Segment Start: SOURCE MATERIAL

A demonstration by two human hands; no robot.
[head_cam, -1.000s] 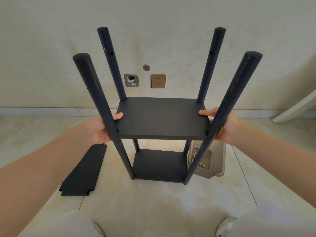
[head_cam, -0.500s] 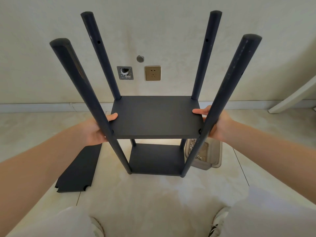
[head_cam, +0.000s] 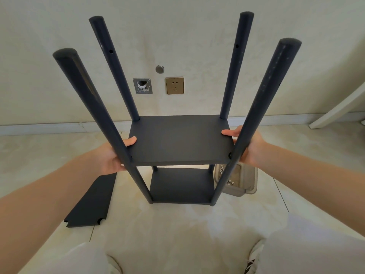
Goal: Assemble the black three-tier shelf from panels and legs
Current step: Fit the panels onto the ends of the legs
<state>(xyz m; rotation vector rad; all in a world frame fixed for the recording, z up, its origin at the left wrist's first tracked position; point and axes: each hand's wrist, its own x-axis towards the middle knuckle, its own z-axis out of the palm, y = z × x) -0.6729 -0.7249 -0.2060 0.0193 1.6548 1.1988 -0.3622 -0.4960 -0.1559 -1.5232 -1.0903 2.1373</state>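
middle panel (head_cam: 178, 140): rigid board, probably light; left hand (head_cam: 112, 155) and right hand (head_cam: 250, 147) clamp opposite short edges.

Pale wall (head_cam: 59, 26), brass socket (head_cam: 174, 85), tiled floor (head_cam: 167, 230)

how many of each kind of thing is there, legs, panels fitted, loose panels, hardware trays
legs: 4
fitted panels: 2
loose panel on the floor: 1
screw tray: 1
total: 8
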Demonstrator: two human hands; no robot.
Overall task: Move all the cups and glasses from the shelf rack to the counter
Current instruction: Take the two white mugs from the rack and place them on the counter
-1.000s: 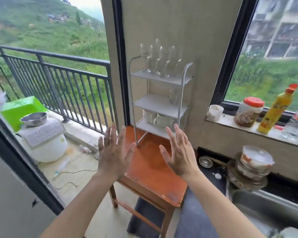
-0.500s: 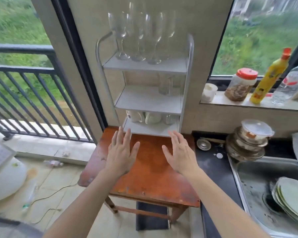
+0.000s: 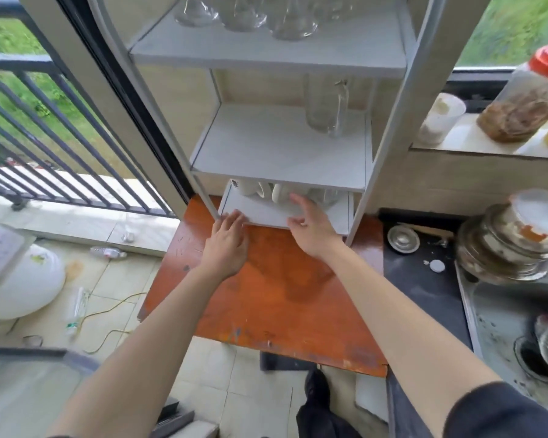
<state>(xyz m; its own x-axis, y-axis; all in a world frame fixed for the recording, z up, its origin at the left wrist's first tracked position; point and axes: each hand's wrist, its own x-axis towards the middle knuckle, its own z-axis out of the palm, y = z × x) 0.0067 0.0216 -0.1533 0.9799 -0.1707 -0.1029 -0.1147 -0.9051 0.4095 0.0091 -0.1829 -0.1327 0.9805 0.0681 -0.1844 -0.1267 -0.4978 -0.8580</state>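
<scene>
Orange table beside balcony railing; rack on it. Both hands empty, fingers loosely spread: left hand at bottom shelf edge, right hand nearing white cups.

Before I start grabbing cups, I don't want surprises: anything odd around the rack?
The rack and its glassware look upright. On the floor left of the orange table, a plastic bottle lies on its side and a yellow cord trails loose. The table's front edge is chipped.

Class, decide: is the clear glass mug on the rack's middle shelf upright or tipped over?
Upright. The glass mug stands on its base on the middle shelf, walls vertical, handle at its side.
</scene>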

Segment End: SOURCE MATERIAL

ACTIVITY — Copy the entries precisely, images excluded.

RESPONSE TO THIS TASK —
A demonstration by two human hands; no robot.
[head_cam, -1.000s] 
[head_cam, -0.500s] 
[head_cam, +0.000s] 
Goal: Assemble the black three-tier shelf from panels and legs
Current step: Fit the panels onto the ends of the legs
<state>(xyz m; rotation vector rad; all in a world frame fixed for the recording, z up, its origin at the left wrist's first tracked position; point and axes: each hand's wrist, its own x-axis towards the middle knuckle, its own z-axis out of the palm, y = z × x) -0.6729 -0.7249 -0.2060 0.0193 1.6548 1.1988 -0.3622 -0.4960 -0.1559 -1.5232 -1.0903 2.1373</state>
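middle panel (head_cam: 178, 140): rigid board, probably light; left hand (head_cam: 112, 155) and right hand (head_cam: 250, 147) clamp opposite short edges.

Pale wall (head_cam: 59, 26), brass socket (head_cam: 174, 85), tiled floor (head_cam: 167, 230)

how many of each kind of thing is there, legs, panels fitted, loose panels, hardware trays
legs: 4
fitted panels: 2
loose panel on the floor: 1
screw tray: 1
total: 8
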Demonstrator: two human hands; no robot.
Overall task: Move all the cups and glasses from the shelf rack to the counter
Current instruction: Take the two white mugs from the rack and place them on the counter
-1.000s: 
-0.500s: 
+0.000s: 
<state>(xyz m; its own x-axis, y-axis; all in a world frame fixed for the recording, z up, its origin at the left wrist's first tracked position; point and axes: each hand's wrist, its own x-axis towards the middle knuckle, its own z-axis out of the palm, y = z × x) 0.0067 0.0216 -0.1533 0.9799 -0.1707 -0.1029 -0.1147 -0.9051 0.4095 0.0091 -0.1829 -0.1327 0.9805 0.0681 -0.1844 -0.1267 -0.4978 -0.8580</state>
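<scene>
Orange table beside balcony railing; rack on it. Both hands empty, fingers loosely spread: left hand at bottom shelf edge, right hand nearing white cups.

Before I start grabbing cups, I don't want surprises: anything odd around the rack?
The rack and its glassware look upright. On the floor left of the orange table, a plastic bottle lies on its side and a yellow cord trails loose. The table's front edge is chipped.

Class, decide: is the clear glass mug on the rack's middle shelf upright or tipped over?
Upright. The glass mug stands on its base on the middle shelf, walls vertical, handle at its side.
</scene>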

This exercise is now done.